> [WHAT YOU SHOULD DO]:
Output all of the data exactly as it appears, but leave out any pictures it contains.

> [Extracted records]:
+ + + + +
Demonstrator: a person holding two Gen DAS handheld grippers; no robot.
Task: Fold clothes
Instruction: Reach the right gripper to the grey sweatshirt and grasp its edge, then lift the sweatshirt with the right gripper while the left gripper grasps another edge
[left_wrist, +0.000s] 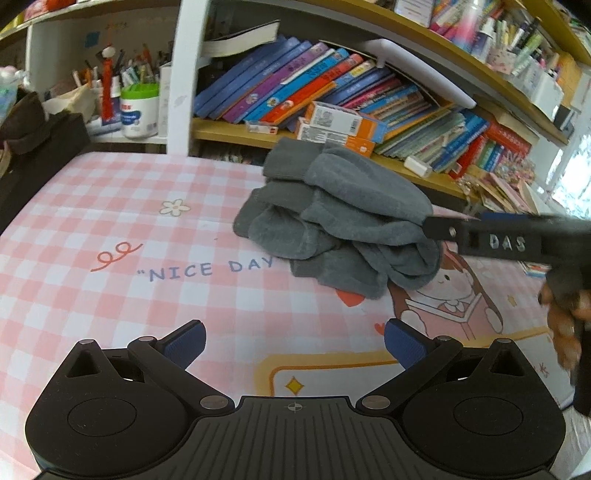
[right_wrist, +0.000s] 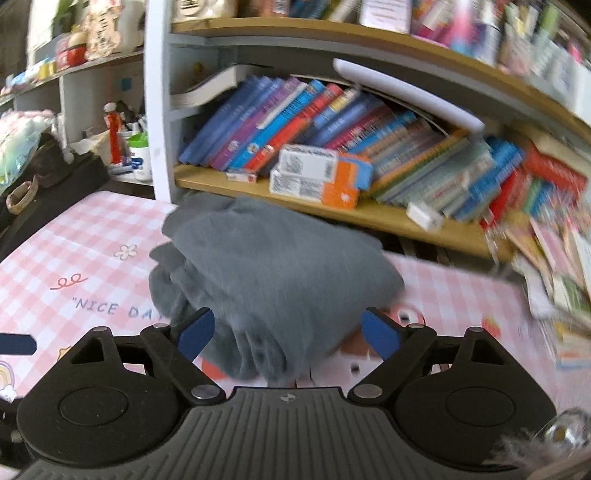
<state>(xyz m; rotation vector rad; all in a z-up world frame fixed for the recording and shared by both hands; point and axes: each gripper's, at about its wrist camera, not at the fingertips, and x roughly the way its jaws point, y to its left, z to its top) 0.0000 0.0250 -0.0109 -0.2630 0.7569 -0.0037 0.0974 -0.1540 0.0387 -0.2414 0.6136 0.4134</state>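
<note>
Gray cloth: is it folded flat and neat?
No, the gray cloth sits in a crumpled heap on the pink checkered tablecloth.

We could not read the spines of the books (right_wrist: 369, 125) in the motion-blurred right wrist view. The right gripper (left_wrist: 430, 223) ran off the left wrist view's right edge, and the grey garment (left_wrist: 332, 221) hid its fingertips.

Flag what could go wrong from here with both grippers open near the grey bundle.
1. The grey garment is a crumpled heap with edges buried, so the open right gripper, reaching over it, may pinch several layers at once.
2. It lies near the table's far edge by the bookshelf; a hard tug could sweep it against the boxes there.
3. The open left gripper hangs back, holding nothing down.
</note>
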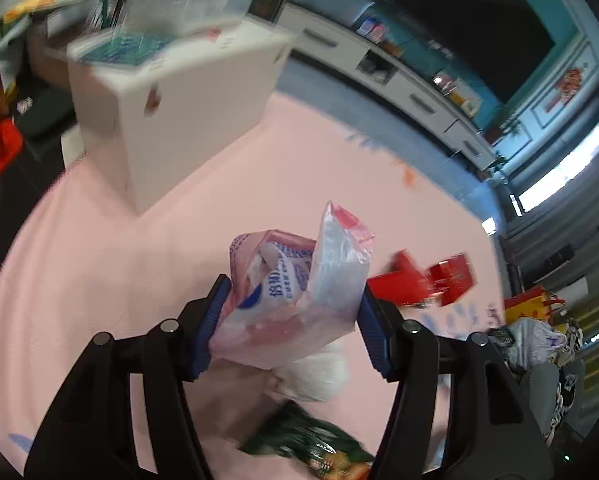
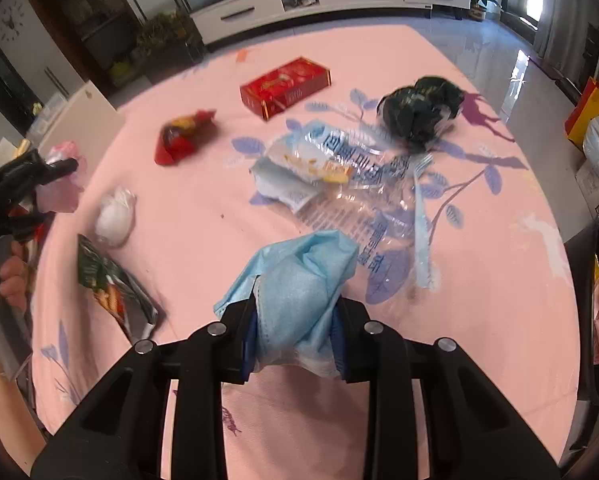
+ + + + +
> [RESPONSE FOR THIS EXERCISE]:
Demonstrator: a person holding two Gen DAS handheld grippers; no robot.
Task: Fold clothes
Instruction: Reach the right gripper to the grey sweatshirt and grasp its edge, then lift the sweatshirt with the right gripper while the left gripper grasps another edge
[left_wrist, +0.000s] 
[right_wrist, +0.000s] 
<state>(xyz m; rotation vector rad; all in a z-up world frame fixed for the recording and shared by both hands; point and axes: each gripper's, at about its wrist camera, not at the fingertips, and x roughly the way its jaws point, y to its left, z to its top) 0.0000 0.0250 -0.0109 -0.2630 0.7569 -0.0037 0.0974 -0.1540 0.0387 -0.2414 0.6136 0.4134</state>
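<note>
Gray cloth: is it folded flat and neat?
No, the gray cloth sits in a crumpled heap on the pink checkered tablecloth.

We could not read the spines of the books (right_wrist: 369, 125) in the motion-blurred right wrist view. The right gripper (left_wrist: 430, 223) ran off the left wrist view's right edge, and the grey garment (left_wrist: 332, 221) hid its fingertips.

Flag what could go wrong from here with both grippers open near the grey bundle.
1. The grey garment is a crumpled heap with edges buried, so the open right gripper, reaching over it, may pinch several layers at once.
2. It lies near the table's far edge by the bookshelf; a hard tug could sweep it against the boxes there.
3. The open left gripper hangs back, holding nothing down.
</note>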

There is nothing more to the answer.